Herbert George Wells, better known as H. G. Wells, was an English writer best known for such science fiction novels as The Time Machine, The War of the Worlds, The Invisible Man and The Island of Doctor Moreau. He was a prolific writer of both fiction and non-fiction, and produced works in many different genres, including contemporary novels, history, and social commentary. He was also an outspoken socialist. His later works become increasingly political and didactic, and only his early science fiction novels are widely read today. Wells, along with Hugo Gernsback and Jules Verne, is sometimes referred to as "The Father of Science Fiction"—Wikipedia.
And Evans, who admires Clayton immensely and has been four weeks in America, shouted, "A ghost?
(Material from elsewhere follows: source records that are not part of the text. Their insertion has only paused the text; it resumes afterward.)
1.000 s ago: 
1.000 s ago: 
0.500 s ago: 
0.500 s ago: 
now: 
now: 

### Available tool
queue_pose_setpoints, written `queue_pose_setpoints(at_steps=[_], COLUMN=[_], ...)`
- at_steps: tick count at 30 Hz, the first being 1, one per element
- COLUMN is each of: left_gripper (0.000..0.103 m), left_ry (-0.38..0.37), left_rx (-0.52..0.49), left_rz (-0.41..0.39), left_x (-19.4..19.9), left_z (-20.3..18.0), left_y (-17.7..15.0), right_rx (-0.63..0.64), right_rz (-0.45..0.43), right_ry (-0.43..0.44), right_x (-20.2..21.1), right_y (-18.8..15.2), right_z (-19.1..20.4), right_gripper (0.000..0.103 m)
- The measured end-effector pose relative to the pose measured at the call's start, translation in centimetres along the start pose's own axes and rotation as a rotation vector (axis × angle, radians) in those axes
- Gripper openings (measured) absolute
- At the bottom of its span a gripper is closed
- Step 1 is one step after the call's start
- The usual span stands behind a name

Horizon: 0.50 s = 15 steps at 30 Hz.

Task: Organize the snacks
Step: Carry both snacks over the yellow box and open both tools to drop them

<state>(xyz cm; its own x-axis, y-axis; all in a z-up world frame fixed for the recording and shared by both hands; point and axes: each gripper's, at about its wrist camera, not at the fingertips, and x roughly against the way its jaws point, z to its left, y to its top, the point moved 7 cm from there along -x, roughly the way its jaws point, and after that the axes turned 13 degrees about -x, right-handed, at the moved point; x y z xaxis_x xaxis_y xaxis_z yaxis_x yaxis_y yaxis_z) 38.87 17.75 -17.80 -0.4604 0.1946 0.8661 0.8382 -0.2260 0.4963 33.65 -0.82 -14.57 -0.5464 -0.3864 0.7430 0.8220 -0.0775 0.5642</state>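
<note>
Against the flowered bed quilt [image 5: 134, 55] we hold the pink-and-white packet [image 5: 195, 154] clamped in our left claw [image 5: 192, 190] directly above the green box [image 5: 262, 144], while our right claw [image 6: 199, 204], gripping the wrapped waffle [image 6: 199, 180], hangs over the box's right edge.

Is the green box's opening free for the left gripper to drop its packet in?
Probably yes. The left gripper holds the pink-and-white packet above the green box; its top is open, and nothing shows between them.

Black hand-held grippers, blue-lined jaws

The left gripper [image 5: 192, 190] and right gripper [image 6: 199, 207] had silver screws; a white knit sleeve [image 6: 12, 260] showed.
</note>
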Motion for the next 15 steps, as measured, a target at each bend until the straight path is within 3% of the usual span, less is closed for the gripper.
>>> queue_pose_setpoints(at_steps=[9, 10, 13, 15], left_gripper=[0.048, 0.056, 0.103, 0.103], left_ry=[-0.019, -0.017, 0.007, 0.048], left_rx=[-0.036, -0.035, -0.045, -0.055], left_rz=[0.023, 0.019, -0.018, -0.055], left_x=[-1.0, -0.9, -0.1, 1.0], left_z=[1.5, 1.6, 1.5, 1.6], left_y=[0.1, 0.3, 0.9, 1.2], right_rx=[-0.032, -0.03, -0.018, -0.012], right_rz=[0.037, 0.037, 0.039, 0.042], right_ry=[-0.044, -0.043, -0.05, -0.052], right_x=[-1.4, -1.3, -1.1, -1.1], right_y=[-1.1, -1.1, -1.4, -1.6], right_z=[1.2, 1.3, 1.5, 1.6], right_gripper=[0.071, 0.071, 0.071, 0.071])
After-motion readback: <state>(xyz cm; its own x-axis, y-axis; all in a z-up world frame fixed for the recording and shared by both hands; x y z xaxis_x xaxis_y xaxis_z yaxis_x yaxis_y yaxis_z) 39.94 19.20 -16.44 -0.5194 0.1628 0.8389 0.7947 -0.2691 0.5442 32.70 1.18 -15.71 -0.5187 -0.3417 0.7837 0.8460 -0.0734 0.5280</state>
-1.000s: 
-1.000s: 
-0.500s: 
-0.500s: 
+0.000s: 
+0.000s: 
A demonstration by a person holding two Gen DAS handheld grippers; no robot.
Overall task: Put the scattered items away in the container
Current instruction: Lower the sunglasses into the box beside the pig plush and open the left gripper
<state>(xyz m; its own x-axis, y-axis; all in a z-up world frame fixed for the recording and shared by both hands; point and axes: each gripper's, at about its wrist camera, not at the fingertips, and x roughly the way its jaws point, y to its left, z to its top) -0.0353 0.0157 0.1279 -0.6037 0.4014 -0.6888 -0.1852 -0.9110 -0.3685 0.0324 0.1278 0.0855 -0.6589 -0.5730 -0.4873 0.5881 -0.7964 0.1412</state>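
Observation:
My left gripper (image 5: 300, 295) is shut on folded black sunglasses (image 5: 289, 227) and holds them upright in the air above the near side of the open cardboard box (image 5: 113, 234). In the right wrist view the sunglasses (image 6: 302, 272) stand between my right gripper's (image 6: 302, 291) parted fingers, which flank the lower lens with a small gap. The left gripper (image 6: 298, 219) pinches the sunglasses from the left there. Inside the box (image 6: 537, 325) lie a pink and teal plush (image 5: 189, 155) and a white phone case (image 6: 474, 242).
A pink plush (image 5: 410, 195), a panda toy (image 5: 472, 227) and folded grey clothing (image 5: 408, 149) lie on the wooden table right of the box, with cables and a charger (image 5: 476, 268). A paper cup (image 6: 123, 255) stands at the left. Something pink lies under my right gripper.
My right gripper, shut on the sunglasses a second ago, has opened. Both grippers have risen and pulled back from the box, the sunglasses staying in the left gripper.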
Tell us all about it."
Clayton said he would in a minute, and asked to shut the door.
He looked apologetically at me. "There's no eavesdropping of course, but we don't want to upset our very excellent service with any rumors of ghosts in the place. There's too much shadow and oak panelling to trifle with that. And this, you know, wasn't a regular ghost. I don't think it will come again—ever."
"You mean you didn't keep it?" said Sanderson.
"I hadn't the heart to," said Clayton.
And Sanderson said he was surprised.
We laughed, and Clayton looked aggrieved. "I know," he said, with the flicker of a smile, "but the fact is it really was a ghost, and I'm as sure of it as I am talking to you now. I'm not joking."
Sanderson drew deeply at his pipe, with one reddish eye on Clayton, and then emitted a thin jet of smoke more eloquent than many words.
Clayton added, "It is the strangest thing. I never believed in ghosts or anything of the sort, until I bag one in a corner; and the whole business is now in my hands."
He meditated still more profoundly, and produced and began to pierce a second cigar with a curious little stabber he affected.
"You talked to it?" asked Wish.
"For an hour."
"Chatty?" I said, joining the party of the skeptics.
"The poor devil was in trouble," said Clayton, bowed over his
cigar end and with the very faintest note of reproof.
"Sobbing?" some one asked.
Clayton heaved a realistic sigh at the memory. "As a matter of act—he was!"
"Really?” asked Evans, in his best American
"I never realised," said Clayton, ignoring him, "that a ghost could be in such a state.” He paused, while he sought for matches in his pocket and lit and warmed to his cigar.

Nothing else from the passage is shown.